What you have to do
Transcribe the listing word for word. Begin at its first line and end with the line containing "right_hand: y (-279".

Data provided

# # # # # # #

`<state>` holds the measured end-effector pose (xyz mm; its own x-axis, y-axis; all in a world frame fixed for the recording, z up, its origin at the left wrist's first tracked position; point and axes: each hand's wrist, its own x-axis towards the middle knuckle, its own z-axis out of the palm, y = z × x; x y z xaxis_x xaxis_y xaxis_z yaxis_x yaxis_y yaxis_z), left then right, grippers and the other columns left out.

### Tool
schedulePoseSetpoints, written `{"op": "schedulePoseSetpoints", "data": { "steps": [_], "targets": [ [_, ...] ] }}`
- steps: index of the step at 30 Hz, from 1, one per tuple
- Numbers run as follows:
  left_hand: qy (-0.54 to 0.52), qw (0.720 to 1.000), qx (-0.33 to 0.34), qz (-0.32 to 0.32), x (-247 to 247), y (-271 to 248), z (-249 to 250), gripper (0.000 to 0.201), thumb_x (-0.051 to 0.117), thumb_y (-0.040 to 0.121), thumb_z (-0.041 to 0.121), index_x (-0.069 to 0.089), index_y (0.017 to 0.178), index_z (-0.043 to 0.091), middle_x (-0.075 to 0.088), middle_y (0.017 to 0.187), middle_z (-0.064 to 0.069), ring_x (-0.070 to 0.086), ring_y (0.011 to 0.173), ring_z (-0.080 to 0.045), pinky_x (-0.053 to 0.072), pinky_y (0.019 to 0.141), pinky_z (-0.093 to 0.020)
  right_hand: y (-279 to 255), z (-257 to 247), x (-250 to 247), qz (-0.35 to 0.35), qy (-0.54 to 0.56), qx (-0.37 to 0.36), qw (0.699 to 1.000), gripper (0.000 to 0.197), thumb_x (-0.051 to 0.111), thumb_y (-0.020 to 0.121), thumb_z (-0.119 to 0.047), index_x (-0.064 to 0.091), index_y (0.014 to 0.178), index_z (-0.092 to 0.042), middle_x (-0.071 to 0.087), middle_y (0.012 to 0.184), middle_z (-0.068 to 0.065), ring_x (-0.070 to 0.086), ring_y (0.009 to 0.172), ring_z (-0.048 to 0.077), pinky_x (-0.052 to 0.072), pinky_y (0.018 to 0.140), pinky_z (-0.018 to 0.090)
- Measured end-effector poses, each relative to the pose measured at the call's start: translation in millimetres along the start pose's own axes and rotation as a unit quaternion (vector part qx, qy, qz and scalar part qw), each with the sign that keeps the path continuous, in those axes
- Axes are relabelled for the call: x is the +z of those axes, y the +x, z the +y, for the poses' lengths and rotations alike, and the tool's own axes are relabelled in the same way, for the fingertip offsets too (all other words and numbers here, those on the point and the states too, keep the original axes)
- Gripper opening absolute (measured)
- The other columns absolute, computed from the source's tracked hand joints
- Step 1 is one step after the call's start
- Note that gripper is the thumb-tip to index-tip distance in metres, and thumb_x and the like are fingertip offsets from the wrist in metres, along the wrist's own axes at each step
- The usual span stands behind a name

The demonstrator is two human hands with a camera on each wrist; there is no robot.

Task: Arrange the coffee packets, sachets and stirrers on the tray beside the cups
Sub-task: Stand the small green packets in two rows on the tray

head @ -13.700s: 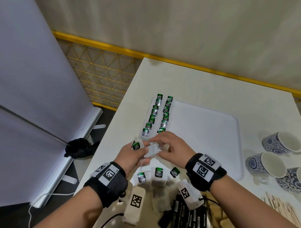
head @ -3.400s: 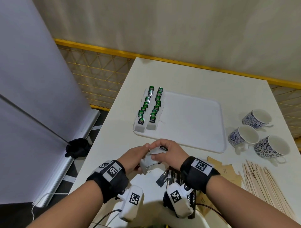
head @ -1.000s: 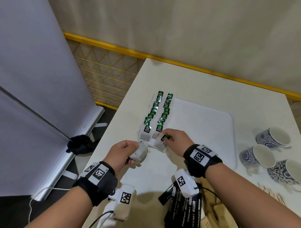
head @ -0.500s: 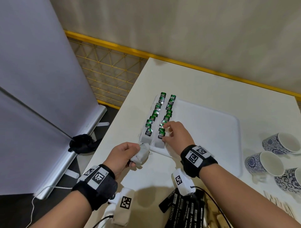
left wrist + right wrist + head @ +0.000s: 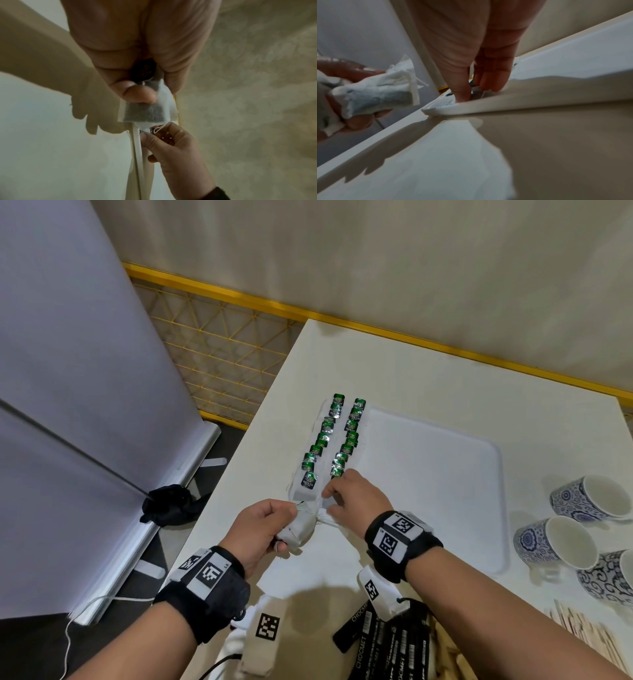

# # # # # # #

Worked solution
`<state>` holds the measured end-effector pose (xyz mm; its own x-axis, y-axis; all in a world frame fixed for the recording, z up, its origin at the left wrist's first tracked position; point and axes: each hand's wrist, its own x-axis towards the middle knuckle, its own z-axis out of the palm, y = z × x; x y z xaxis_x xaxis_y xaxis_z yaxis_x yaxis_y yaxis_z), left then right, grippers and the other columns left out.

### Tool
schedulePoseSetpoints, written `{"op": "schedulePoseSetpoints", "data": { "steps": [_], "targets": [ [_, ...] ] }}`
- steps: index of the step at 30 Hz, from 1, one per tuple
- Numbers run as follows:
  left_hand: qy (-0.54 to 0.52), qw (0.720 to 1.000), qx (-0.33 to 0.34), qz (-0.32 to 0.32), x (-247 to 247), y (-271 to 248), z (-249 to 250), gripper (0.000 to 0.201), thumb_x (-0.051 to 0.117), thumb_y (-0.040 to 0.121), thumb_z (-0.041 to 0.121), index_x (-0.069 to 0.089), index_y (0.017 to 0.178), index_z (-0.043 to 0.091), middle_x (-0.075 to 0.088), middle_y (0.017 to 0.187), middle_z (-0.064 to 0.069), ring_x (-0.070 to 0.086), ring_y (0.011 to 0.173), ring_z (-0.080 to 0.045), pinky_x (-0.053 to 0.072), pinky_y (0.019 to 0.141), pinky_z (-0.093 to 0.020)
  right_hand: y (-279 to 255), z (-257 to 247), x (-250 to 247), qz (-0.35 to 0.35), qy (-0.54 to 0.56), qx (-0.37 to 0.36), qw (0.699 to 1.000), gripper (0.000 to 0.197), thumb_x (-0.051 to 0.111), thumb_y (-0.020 to 0.121), thumb_z (-0.119 to 0.047), index_x (-0.064 to 0.091), index_y (0.014 to 0.178), index_z (-0.092 to 0.042), middle_x (-0.071 to 0.087), middle_y (0.012 to 0.184), middle_z (-0.068 to 0.065), ring_x (-0.070 to 0.086), ring_y (0.009 to 0.172), ring_z (-0.048 to 0.077), pinky_x (-0.052 to 0.072), pinky_y (0.018 to 0.140), pinky_z (-0.018 to 0.090)

Nothing more is needed for this answer.